There once was a girl who lived in Trujillo Alto named Analita. Analita was a girl of “never caring”, since she was a smart enough person to know that if she thought about every blade of grass she’d touch, she’d sense the countless ants that hopped off from its green slender form right onto her chanclas, the itching she’d complain about to Mama and Papa never again a mystery as she could just point at the green and say, “¡Eso!”. One night, Analita decided to “never care” by not turning off the big desk light she’d keep on when she’d work no matter how badly it hurt her eyes and felt like burning. This kept her up all night though, something she didn’t like because the heat was already an issue, and the itchy sheets were already a problem, and the half torn PJ’s were already making her sweat but, because she never cared, she knew that all she could really do was lie there and wait. 

She closed her eyes hard, harder than ever before, and waited. 

She thought about getting up and turning off the light, and waited. 

She thought about getting new sheets or, better yet, just going to the living room couch (even though it smelt like ham and dust) because it had that nice silky blanket her stinky abuelo would sit on for his shows. 

She thought about all these things but, most of all, she thought about tomorrow, and didn’t care. It was hard for Analita to care about tomorrow because she was too busy not caring about today. Why bother with going to the bathroom (even if your gut feels like sludge)? Why even care about the turned off fan (even with all the beads of sweat making your curly hair turn into a dandruff jungle)? Why get up and find something better, when the right now is so awful to be in? 
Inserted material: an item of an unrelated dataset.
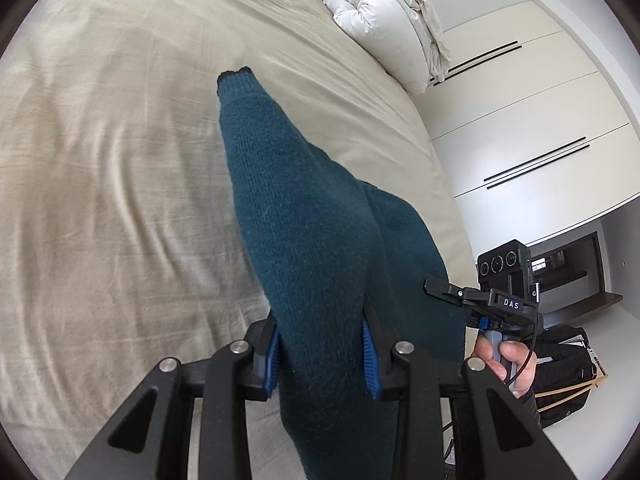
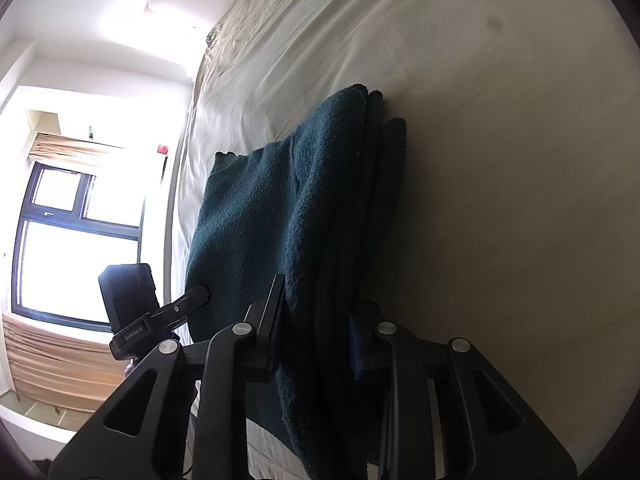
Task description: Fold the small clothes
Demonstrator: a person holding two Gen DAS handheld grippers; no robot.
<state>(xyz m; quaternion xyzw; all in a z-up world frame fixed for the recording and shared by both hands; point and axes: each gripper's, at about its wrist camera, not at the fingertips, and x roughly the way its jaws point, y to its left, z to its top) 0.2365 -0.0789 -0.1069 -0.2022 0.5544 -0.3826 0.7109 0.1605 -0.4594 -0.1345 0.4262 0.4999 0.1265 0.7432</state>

“Do I like the awful?” Analita thought. 

And it was the most she never cared. 

But late one night, as the night frog’s chirping became a deafening cascade, she saw a cucaracha skitter right into her closet, the light chitter of its clicking limbs climbing up, up, up. She knew she’d be safe from the insect’s intrusive antennae but, just as a precaution, she climbed right out of her musty mattress and creeped towards the closet’s creaking door. Surely this was too much caring! One little roach was ignorable, maybe even invited, but all Analita felt within her was a glub of dishonesty as each step she took along the splintering wooden floor brought her closer to that towering portal. 
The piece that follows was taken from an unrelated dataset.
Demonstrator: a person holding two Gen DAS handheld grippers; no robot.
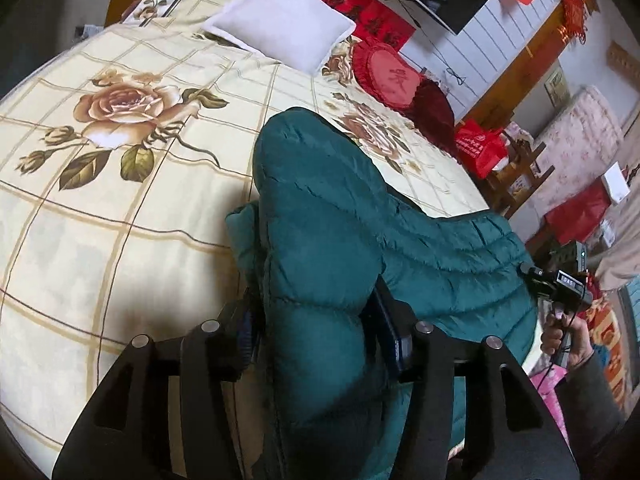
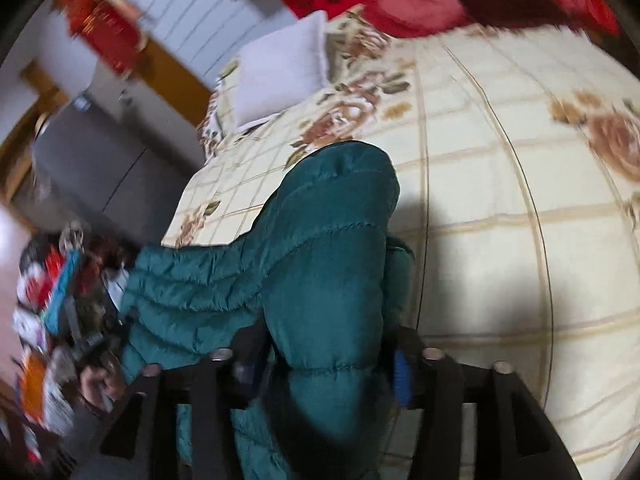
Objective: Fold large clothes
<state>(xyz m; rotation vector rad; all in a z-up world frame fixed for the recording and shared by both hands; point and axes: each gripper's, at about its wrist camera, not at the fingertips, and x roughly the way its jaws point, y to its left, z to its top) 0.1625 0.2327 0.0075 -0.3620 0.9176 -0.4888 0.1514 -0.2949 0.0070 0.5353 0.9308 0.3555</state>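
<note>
A: Where is the jacket sitting?

B: The teal quilted jacket [image 1: 320,240] is hanging above the bed [image 1: 120,240], bunched between the two grippers and lifted off the floral bedspread. A padded part, possibly a sleeve, is rising from each gripper and pointing away toward the white pillow [image 1: 280,36] at the head of the bed.

A: And its long axis?

B: The lifted part is running lengthwise along the bed, while the rest is stretching sideways between the two grippers.

A: How are the grippers doing?

B: The left gripper [image 1: 316,332] is clamping a thick fold of the jacket between its fingers. The right gripper [image 2: 320,364] is pinching another puffy fold of the jacket [image 2: 320,260] the same way. The right-wrist view is blurring at its edges.
</note>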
Maybe if she turned back now, hopped back into bed, and awoke to a festering nest of scuttling larvae scratching at her pores then maybe, just maybe, she’d claim a climactic victory as the most careless of them all. No longer would she need to stress over any form of defense or longevity, now she was a brood! An emperor of the repulsive! Never again would she need to express any sentiment of caution or thought, her carefree life as a host to the abominable granting her an ultimate reprieve of the mind she so deeply hated.

But now, mere inches away from the door, she persisted on to thwart the vermin. Maybe I can get away with it just this once? A singular treat of effort to allow my planned apathy more empirical freedoms? No, Analita knew, this would only be a beginning. 
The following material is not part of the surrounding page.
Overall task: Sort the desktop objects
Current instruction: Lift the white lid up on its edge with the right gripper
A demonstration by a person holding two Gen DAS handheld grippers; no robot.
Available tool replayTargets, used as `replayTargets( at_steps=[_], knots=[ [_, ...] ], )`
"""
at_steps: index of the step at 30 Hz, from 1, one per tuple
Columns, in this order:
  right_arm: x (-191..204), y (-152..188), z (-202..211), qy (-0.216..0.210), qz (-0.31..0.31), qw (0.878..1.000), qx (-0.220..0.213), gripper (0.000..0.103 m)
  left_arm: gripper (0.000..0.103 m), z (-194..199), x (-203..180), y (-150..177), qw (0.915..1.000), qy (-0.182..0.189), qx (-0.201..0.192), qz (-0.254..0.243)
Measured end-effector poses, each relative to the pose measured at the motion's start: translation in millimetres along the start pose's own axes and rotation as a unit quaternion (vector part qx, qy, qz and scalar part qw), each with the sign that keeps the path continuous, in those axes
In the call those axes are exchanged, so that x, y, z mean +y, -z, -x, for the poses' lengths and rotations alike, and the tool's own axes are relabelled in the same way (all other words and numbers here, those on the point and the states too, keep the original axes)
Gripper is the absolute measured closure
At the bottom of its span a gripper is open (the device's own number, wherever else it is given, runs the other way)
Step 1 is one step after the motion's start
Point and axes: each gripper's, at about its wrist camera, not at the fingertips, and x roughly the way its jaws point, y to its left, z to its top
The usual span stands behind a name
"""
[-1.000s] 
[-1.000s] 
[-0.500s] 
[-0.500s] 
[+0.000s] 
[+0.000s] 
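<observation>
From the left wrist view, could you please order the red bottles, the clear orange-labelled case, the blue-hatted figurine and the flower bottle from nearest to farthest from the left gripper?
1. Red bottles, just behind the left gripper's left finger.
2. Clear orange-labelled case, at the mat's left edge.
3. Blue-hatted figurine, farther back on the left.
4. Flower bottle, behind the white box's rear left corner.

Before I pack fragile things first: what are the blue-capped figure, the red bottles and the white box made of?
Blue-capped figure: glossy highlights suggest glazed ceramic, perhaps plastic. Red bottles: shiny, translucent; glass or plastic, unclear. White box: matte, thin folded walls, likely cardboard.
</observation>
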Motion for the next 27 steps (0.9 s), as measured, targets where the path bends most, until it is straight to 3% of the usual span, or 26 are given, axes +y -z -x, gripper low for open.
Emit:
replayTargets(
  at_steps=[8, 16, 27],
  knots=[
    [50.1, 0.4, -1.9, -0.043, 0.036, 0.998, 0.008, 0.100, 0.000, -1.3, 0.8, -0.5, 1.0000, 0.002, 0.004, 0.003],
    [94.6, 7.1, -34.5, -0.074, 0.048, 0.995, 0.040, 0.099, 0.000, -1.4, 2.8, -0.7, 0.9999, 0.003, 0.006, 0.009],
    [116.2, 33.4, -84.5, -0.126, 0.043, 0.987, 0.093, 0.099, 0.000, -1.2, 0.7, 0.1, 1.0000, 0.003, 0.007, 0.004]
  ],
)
She swung open the wretched door with the force of finality, her days of ignorance soon coming to a close and she spotted the vile interloper and raised up her bare foot against it. Soon her days of laze and worry would be concluded, no more would she stand idly by to let disgust and pestilence infest her livelihood, now she had the determination to defend it! Her days were soon to be hers at long, long, last! 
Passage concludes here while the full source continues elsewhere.